§ **Your goal**:
Going through the data below, please show each line containing the string "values".

§ **Data shown**:
:::::

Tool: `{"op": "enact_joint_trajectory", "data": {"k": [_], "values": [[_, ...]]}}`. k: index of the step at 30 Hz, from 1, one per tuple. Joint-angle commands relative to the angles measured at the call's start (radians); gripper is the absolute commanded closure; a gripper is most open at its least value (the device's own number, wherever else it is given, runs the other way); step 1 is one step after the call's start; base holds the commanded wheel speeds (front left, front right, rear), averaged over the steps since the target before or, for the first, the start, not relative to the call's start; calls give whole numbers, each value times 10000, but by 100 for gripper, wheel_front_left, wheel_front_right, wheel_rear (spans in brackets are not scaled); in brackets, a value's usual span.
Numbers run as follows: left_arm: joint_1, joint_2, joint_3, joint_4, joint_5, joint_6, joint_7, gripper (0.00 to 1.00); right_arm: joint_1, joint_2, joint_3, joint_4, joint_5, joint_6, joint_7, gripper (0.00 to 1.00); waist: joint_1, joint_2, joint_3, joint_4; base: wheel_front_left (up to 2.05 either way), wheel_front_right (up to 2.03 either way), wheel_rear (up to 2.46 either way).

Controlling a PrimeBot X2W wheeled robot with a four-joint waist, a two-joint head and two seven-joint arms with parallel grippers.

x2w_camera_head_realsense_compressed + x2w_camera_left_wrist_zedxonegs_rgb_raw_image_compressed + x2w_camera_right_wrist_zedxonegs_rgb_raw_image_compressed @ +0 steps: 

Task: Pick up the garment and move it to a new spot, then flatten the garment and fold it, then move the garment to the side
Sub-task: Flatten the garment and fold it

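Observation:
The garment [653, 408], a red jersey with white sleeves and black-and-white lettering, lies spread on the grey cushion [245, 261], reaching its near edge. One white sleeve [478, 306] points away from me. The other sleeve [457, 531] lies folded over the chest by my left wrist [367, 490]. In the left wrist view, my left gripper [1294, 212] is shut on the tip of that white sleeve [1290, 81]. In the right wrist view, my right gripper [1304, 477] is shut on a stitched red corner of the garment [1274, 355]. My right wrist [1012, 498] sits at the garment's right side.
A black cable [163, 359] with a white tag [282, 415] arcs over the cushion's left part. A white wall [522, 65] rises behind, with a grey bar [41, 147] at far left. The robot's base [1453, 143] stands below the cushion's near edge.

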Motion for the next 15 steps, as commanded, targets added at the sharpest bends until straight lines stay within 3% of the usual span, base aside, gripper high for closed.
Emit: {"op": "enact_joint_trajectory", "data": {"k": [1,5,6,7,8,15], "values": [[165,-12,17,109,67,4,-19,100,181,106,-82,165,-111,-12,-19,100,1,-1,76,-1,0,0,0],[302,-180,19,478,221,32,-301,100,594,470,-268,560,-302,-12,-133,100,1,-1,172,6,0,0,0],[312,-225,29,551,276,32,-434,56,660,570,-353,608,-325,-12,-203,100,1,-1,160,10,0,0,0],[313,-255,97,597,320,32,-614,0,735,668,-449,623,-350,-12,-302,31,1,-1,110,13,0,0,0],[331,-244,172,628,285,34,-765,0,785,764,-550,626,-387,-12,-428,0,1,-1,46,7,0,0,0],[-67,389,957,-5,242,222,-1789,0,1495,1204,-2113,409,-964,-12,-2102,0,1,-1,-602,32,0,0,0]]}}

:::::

§ **Task response**:
Tool: `{"op": "enact_joint_trajectory", "data": {"k": [_], "values": [[_, ...]]}}`. k: index of the step at 30 Hz, from 1, one per tuple. Joint-angle commands relative to the angles measured at the call's start (radians); gripper is the absolute commanded closure; a gripper is most open at its least value (the device's own number, wherever else it is given, runs the other way); step 1 is one step after the call's start; base holds the commanded wheel speeds (front left, front right, rear), averaged over the steps since the target before or, for the first, the start, not relative to the call's start; calls give whole numbers, each value times 10000, but by 100 for gripper, wheel_front_left, wheel_front_right, wheel_rear (spans in brackets are not scaled); in brackets, a value's usual span.
Emit: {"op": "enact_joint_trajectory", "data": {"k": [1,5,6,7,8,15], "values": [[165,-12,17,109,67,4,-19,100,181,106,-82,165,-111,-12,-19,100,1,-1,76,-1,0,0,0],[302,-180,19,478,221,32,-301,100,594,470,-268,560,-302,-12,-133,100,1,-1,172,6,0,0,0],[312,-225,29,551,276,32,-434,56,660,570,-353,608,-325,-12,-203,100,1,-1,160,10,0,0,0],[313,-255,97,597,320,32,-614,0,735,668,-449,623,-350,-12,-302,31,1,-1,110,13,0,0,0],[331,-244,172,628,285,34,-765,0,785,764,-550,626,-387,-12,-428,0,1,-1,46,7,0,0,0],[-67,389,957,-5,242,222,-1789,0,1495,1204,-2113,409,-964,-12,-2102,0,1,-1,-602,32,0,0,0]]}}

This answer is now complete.